## Brief:
In the data below, which lines hold "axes"? Copy every one.

================================

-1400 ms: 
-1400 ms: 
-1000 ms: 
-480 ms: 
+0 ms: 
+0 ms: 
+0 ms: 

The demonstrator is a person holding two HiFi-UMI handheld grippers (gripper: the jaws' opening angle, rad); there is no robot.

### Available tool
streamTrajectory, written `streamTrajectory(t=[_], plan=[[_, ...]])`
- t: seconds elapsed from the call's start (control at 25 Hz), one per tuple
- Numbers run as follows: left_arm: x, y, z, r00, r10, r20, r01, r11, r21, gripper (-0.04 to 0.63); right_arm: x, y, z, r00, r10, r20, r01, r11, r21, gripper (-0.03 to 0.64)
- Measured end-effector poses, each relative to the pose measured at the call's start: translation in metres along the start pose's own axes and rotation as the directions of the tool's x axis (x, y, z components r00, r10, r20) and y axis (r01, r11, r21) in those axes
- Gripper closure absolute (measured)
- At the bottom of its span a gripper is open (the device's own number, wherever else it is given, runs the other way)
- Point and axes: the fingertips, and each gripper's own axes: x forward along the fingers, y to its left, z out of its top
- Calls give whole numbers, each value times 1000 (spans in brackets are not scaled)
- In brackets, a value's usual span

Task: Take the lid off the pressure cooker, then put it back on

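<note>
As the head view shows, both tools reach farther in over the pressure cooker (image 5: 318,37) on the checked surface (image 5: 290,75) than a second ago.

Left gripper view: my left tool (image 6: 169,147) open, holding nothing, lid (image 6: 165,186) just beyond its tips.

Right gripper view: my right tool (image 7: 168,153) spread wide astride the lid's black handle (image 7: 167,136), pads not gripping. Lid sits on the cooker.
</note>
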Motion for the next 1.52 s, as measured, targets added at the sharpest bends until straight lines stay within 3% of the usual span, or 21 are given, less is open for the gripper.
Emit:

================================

## Solution for this exercise:
- Measured end-effector poses, each relative to the pose measured at the call's start: translation in metres along the start pose's own axes and rotation as the directions of the tool's x axis (x, y, z components r00, r10, r20) and y axis (r01, r11, r21) in those axes
- Point and axes: the fingertips, and each gripper's own axes: x forward along the fingers, y to its left, z out of its top

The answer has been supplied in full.